Data excerpt:
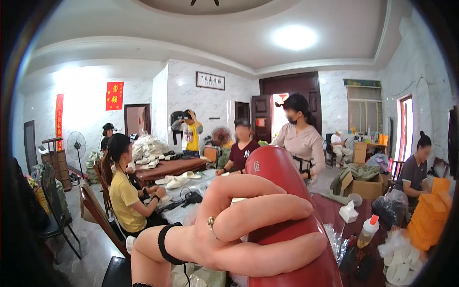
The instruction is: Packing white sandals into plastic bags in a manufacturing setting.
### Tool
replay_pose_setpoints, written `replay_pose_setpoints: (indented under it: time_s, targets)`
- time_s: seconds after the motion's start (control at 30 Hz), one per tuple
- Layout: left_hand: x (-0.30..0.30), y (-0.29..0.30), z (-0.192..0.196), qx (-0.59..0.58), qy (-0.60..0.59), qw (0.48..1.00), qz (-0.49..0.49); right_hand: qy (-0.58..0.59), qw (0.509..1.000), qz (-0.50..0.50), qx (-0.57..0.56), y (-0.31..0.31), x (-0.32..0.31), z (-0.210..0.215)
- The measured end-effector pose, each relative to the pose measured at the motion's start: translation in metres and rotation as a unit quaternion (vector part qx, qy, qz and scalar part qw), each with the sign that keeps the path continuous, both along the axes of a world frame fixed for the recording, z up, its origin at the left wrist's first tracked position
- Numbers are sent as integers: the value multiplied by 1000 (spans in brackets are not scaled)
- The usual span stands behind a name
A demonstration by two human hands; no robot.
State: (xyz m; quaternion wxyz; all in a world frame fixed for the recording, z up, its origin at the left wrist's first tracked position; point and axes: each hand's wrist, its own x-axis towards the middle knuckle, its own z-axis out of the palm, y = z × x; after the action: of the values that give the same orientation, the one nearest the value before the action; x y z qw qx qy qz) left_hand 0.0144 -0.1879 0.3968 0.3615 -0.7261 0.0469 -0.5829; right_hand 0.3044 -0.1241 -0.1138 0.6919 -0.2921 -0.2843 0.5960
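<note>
My left hand (253,227) reaches in from the lower left, with a ring on one finger and a black band at the wrist. Its fingers curl across a long, glossy red object (275,167) with a rounded top and a small pale mark. The lower end of this object runs out of the picture, and its exact kind is unclear. The thumb is hidden. My right hand does not show.
Right of the red object, a dark red table (327,208) holds a red-capped bottle (367,232), a tissue pack (348,213), orange stacked pieces (428,217) and white sandals (404,265). Several people surround tables with pale sandals (177,181). A brown chair (98,215) stands left.
</note>
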Motion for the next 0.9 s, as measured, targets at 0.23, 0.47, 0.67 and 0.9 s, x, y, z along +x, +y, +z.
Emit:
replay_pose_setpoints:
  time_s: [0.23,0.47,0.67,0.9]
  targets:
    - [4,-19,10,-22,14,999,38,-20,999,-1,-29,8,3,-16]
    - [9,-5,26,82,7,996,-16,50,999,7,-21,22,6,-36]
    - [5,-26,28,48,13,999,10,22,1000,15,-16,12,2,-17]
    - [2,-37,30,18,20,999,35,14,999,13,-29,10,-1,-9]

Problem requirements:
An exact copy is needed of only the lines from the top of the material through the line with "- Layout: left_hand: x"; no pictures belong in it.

Output of the task:
The instruction is: Packing white sandals into plastic bags in a manufacturing setting.
### Tool
replay_pose_setpoints, written `replay_pose_setpoints: (indented under it: time_s, targets)`
- time_s: seconds after the motion's start (control at 30 Hz), one per tuple
- Layout: left_hand: x (-0.30..0.30), y (-0.29..0.30), z (-0.192..0.196), qx (-0.59..0.58), qy (-0.60..0.59), qw (0.48..1.00), qz (-0.49..0.49); right_hand: qy (-0.58..0.59), qw (0.509..1.000), qz (-0.50..0.50), qx (-0.57..0.56), y (-0.31..0.31), x (-0.32..0.31), z (-0.210..0.215)

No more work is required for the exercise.